Gezicht op een nog stille Spoorstraat met links de voormalige wachterswoning 24, zoals die in de jaren 1885-1886 en in de jaren twintig na een flinke verbouwing was ontstaan. De straat is inmiddels flink ondergekalkt met witte strepen. De wachterswoning ziet er goed uit dankzij een regelmatig laagje witte muurverf. De foto is gemaakt op 14 maart 1984.
 
 
Gezicht op de Spoorstraat met links de voormalige wachterswoning 24, zoals die in 1885-1886 en in de jaren twintig na een flinke verbouwing was ontstaan. De straat is inmiddels flink ondergekalkt met witte strepen. De foto is gemaakt op 2 maart 1988.
 
 
De wachterswoning 24 behield heel lang haar uiterlijk uit de jaren twintig, ondanks het feit dat het huis vele jaren lang in particulier eigendom was. Maar na de verhuizing van de oude bewoners op hoge leeftijd, was het gebouw dringend aan een flinke opknapbeurt met uitbreiding toe. De foto is gemaakt op 26 juli 1991.
 
 
Wie nu had verwacht dat wachterswoning 24 geen gevaar meer zou lopen, had het mis. De bouw van een appartementencomplex ernaast betekende het definitieve einde van het pand. Helaas, maar met een zak geld is immers alles te koop en te sloop. De foto is gemaakt op 8 januari 2008.
 
 
Meer informatie over het einde van het pand biedt het artikel van 9 januari 2008 In BN/De Stem.

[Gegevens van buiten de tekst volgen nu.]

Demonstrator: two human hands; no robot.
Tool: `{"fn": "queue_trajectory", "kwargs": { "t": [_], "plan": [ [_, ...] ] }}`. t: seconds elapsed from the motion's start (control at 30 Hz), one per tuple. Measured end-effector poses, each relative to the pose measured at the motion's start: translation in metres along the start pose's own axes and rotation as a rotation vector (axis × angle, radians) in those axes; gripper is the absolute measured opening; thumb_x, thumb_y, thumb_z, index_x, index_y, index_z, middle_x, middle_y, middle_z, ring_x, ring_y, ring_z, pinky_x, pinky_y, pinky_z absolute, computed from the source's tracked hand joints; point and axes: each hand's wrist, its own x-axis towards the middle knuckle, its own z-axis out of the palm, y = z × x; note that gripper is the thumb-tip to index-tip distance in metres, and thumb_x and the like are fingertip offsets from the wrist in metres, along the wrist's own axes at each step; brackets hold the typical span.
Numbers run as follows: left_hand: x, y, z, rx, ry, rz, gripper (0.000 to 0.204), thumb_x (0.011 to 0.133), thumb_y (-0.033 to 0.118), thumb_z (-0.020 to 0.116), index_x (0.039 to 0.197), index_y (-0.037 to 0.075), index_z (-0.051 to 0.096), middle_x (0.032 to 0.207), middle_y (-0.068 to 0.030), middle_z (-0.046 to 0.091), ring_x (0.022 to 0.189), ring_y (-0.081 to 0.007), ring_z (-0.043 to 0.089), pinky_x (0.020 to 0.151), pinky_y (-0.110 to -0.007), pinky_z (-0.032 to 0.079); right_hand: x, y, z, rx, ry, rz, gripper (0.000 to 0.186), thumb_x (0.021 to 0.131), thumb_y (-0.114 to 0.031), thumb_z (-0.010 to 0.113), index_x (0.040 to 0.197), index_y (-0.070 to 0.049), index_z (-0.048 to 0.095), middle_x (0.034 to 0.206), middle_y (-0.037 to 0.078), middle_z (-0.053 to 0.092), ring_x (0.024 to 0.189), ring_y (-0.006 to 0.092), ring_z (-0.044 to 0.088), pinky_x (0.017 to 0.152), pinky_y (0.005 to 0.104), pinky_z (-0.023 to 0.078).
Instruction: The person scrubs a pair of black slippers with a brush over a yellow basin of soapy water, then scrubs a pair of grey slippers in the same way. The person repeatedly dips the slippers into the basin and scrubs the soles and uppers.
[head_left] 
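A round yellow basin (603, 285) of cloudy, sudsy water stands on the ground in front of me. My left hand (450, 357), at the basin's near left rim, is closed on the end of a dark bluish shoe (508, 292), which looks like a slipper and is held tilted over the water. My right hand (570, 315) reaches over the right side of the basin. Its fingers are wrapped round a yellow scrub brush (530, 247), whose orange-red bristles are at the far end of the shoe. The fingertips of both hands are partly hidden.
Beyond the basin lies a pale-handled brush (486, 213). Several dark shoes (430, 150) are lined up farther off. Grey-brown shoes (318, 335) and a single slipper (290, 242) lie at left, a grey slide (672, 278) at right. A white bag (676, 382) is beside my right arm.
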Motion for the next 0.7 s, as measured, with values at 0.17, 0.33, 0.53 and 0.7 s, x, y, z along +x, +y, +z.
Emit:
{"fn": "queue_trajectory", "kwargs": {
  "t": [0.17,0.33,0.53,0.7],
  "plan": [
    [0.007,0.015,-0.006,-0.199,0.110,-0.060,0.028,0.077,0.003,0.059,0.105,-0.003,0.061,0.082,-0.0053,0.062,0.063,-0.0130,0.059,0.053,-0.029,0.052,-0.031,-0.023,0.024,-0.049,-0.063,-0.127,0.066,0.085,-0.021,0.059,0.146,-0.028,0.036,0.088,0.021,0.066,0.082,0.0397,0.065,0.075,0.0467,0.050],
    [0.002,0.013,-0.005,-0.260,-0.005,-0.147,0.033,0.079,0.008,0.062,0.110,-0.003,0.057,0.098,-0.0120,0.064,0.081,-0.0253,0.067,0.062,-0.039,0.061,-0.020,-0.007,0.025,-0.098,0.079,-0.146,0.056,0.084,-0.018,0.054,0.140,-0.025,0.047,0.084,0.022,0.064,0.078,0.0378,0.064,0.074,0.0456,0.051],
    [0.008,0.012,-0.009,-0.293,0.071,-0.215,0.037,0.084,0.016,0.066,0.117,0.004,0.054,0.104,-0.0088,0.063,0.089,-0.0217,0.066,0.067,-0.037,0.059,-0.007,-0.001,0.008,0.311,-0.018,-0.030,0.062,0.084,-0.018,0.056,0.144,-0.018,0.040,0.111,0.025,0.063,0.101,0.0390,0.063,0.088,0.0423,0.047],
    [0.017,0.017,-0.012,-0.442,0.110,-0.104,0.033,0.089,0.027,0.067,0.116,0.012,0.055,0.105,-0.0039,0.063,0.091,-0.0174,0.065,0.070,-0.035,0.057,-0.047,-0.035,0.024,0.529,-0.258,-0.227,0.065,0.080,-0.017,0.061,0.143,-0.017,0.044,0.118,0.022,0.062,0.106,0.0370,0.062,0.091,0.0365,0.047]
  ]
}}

Overigens is niet alle informatie in dit artikel goed, maar dat even terzijde. Voor vergelijkbare woningen langs de trajecten Essen (grens) - Roosendaal - Zevenbergen en Breda - Roosendaal, zie elders op deze website.
 
 
Tenslotte nog een beeld van de omlegging van de hoofdsporen in november 1907 en dat geprojecteerd op een foto uit het najaar van 1944 van de Royal Air Force. In geel-groen zijn de nieuwe tracés uit 1907 vanuit Lage Zwaluwe en Breda naar Roosendaal aangeduid en in rood de toen verlaten tracés. Helaas valt wachterswoning 23 rechts juist buiten beeld.
Duidelijk zijn ook de nieuwe Parklaan (haast nog zonder bebouwing) en de Gastelseweg met de uit 1936 en volgende jaren daterende Heilig Hartkerk, klooster en school (uiterst rechts in het midden) te onderscheiden.